PISA – Approvate, nella seduta di martedì scorso del Consiglio Comunale, tre importanti delibere. La prima è quella relativa al  “Riconoscimento di legittimità di debiti fuori bilancio”. La seconda è relativa invece alle “Modifiche al piano delle alienazioni e valorizzazioni immobiliari”. La terza, infine, è quella relativa alla “Revoca dell’avvio del procedimento del piano strutturale intercomunale”.

Quest’ultima delibera ha ricevuto il voto favorevole anche del consigliere comunale di minoranza, Alessandro Tolaini del M5S.

Su quest’ultima delibera, da registrare, anche una dura presa di posizione dei  consiglieri comunali Marco Biondi e Matteo Trapani, entrambi del Pd.

“L’iter del piano strutturale d’area – così sottolineano Biondi e Trapani – è cominciato con la precedente amministrazione, nel 2015, quando la Regione Toscana ha indetto un bando di finanziamento per la creazione di nuove infrastrutture. Il motivo per il quale il Comune di Pisa si è inserito in questo percorso assieme agli altri cinque comuni, tra cui San Giuliano e Cascina,  è il seguente: la visione futura per la creazione di una vasta area territoriale, un’area costiera tirrenica in contrapposizione alla zona fiorentina.

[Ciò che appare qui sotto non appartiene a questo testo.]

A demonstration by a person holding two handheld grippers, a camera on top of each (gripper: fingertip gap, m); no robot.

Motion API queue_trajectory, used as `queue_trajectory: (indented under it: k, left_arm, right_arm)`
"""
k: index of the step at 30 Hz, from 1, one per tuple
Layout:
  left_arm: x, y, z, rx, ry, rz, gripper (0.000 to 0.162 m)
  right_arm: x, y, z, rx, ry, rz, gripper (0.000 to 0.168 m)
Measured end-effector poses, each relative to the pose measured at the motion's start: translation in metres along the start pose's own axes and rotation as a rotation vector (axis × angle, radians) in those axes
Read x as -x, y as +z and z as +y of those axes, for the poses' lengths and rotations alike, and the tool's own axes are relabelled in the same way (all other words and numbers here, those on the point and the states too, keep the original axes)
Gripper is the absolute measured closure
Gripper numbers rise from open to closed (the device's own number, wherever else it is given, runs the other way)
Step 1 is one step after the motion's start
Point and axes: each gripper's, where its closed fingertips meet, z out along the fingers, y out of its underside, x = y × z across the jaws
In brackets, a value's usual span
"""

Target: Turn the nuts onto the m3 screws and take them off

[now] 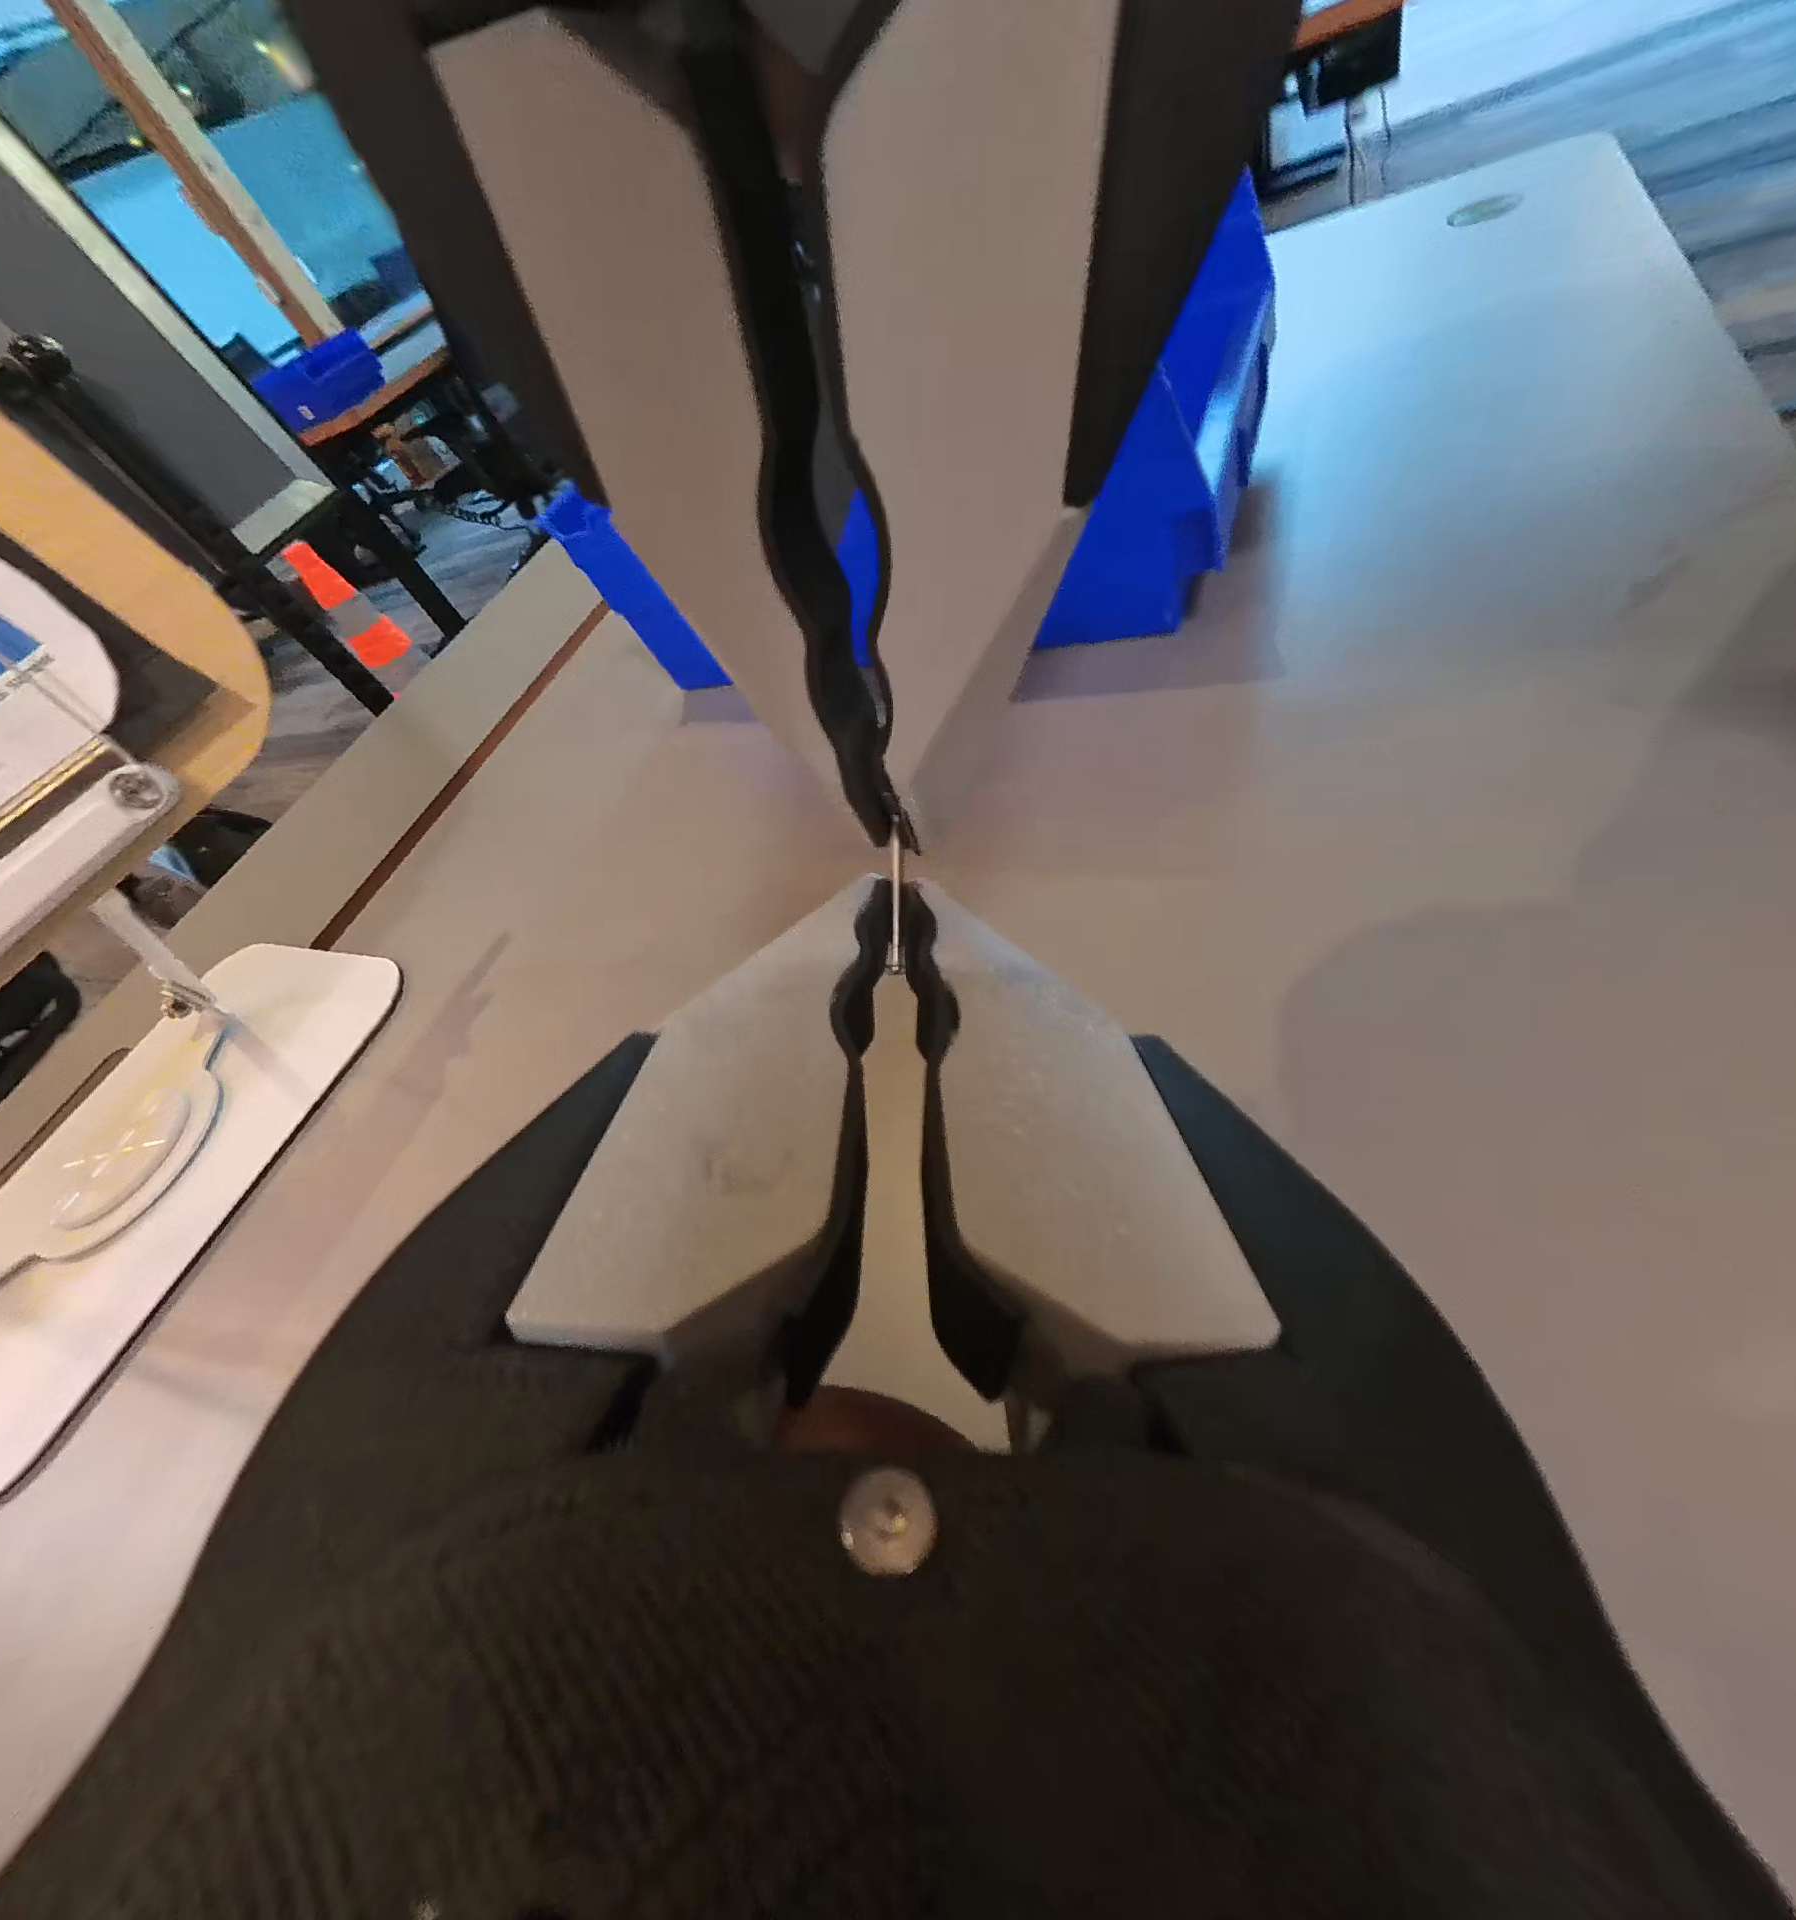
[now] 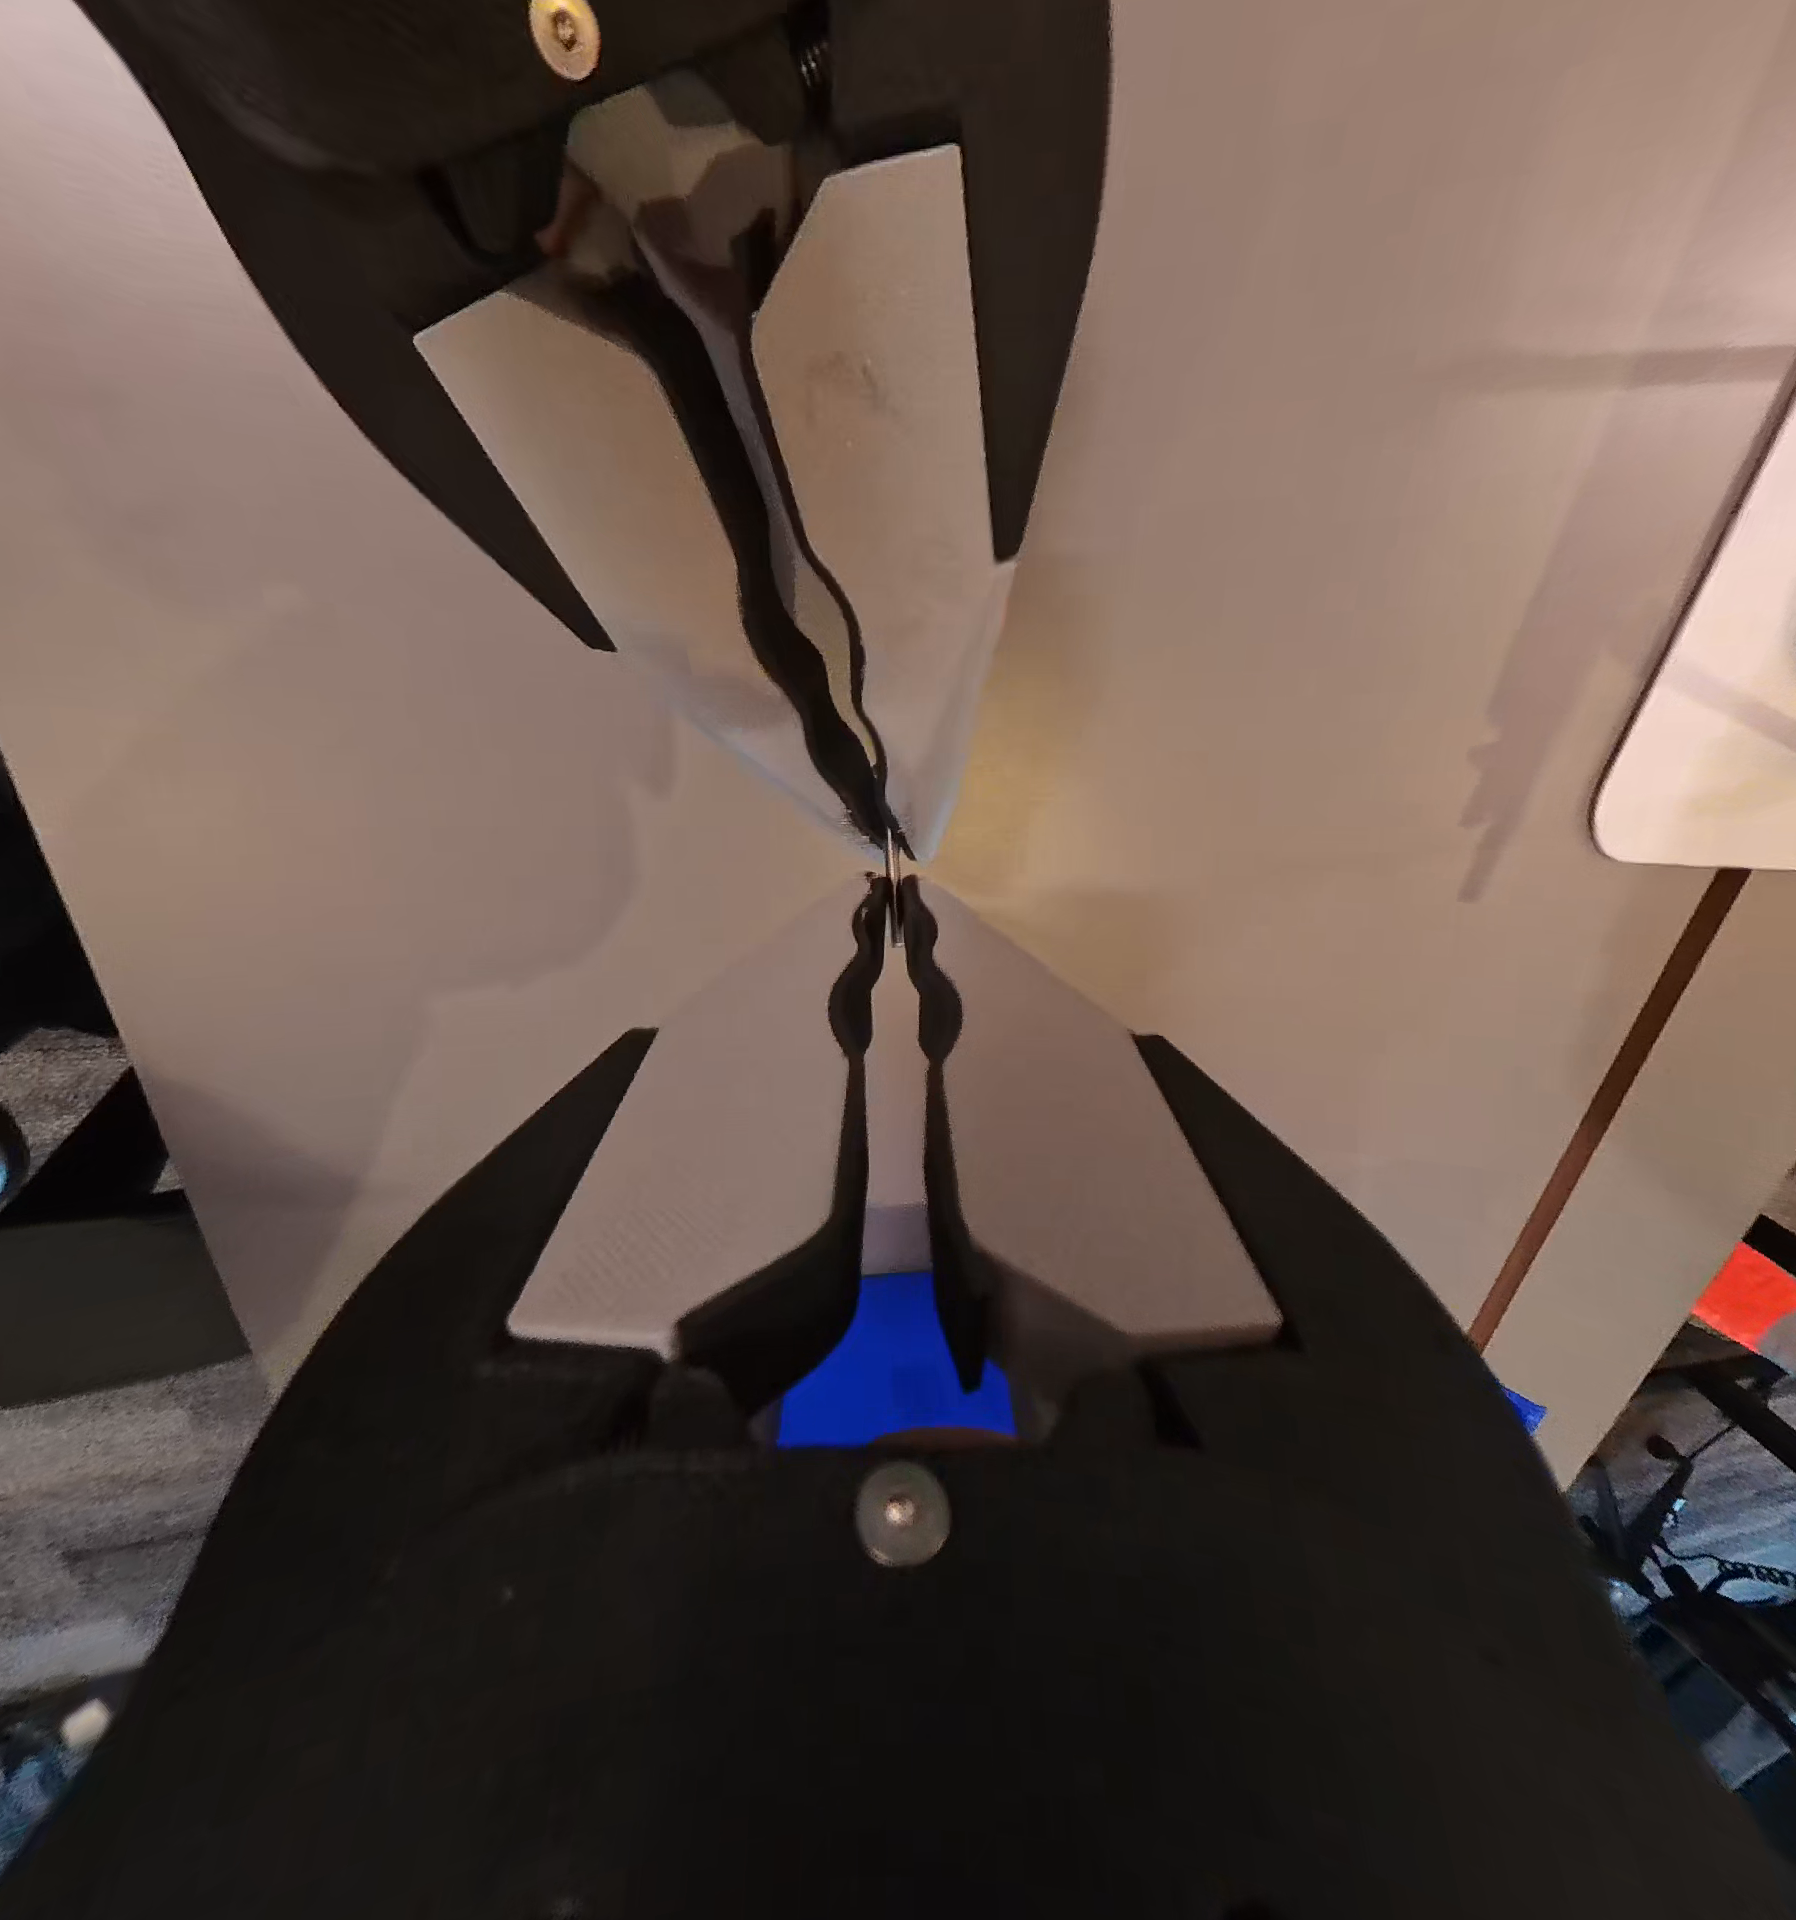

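Both grippers meet tip to tip above the grey table [image 1: 1445, 675]. My left gripper [image 1: 895, 914] is shut on a thin silver m3 screw [image 1: 895, 940] that lies along its black pads and points at the other gripper. My right gripper [image 1: 899, 821] comes in from the top of the left wrist view, shut on the screw's far end. In the right wrist view my right gripper [image 2: 892, 914] pinches a small silver piece [image 2: 894, 928], apparently the nut. The left gripper [image 2: 889, 826] faces it from above. The thread joint is too small to make out.
Blue bins [image 1: 1174, 468] stand on the table behind the grippers. A white board with a metal bracket [image 1: 146, 1143] lies at the left, also at the right edge of the right wrist view [image 2: 1746, 675]. An orange cone [image 1: 348, 613] stands on the floor beyond the table edge. Less than 4 cm separates the two grippers' tips.
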Motion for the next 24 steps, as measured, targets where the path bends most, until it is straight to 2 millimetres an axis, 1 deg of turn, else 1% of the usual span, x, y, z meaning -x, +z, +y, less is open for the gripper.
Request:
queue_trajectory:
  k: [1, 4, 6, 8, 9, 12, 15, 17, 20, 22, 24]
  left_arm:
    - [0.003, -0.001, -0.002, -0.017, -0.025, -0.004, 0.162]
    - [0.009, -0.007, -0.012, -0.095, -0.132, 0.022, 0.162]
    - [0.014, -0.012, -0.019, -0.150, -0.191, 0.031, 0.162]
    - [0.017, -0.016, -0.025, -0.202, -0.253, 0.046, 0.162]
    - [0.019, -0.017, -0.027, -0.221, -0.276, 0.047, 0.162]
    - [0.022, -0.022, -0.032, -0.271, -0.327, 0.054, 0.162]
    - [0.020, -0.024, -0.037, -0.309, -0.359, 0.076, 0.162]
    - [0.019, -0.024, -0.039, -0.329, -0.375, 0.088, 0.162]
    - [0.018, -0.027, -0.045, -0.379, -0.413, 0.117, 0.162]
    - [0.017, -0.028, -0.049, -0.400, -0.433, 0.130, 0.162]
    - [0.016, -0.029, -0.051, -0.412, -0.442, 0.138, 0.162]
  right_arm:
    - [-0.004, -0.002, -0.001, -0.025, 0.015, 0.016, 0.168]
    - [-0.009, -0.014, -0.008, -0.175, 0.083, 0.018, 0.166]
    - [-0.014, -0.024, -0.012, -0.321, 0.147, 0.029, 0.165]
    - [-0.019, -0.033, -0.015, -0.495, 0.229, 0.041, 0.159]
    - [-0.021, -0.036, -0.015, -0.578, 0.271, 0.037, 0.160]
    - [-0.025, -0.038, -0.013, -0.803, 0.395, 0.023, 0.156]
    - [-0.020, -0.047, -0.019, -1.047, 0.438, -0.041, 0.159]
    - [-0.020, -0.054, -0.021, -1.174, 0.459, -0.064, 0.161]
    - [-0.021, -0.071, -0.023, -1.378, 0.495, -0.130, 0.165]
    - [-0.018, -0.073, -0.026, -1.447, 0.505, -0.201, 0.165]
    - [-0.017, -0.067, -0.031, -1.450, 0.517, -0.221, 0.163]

Si trattava dunque di una strategia per dare a Pisa una posizione di grande rilevanza politica all’interno della Regione, nonchè di spicco per le occasioni che ne sarebbero derivate a livello economico. Questo procedimento, inoltre, era favorito dal fatto che i sei comuni in questione sono gli stessi comuni che hanno già un regolamento edilizio unificato. Il 21 Maggio scorso la Lega ha bloccato l’intero iter con una delibera e l’assessore Dringoli ha giustificato il tutto dicendo che lui non credeva più in un piano strutturale a sei comuni, ma è stato dichiarato che rimane la volontà di un piano a due comuni. E quale sarà mai il secondo partner? Si tratta proprio del Comune di Cascina, per la quale certamente la nuova amministrazione presenta una certa affinità politica. E’ infatti presente un nuovo bando regionale (il quale richiede di presentarsi con raggruppamenti diversi dal precedente), ma si calcola che il nuovo finanziamento per le sole Pisa e Cascina sarebbe di circa 60.000€ per la stesura del piano.Il Partito Democratico accusa la nuova amministrazione di aver voluto fare la voce grossa vantandosi di una forza ed egemonia che in realtà non possiede, di non possedere lungimiranza e di voler relegare Pisa ad una posizione secondaria rispetto alla politica e alla situazione economica della Regione Toscana. Pisa –  concludono Biondi e Trapani –  ha un futuro prospero solo presentandosi compatta con altri comuni, non chiudendosi in se stessa”.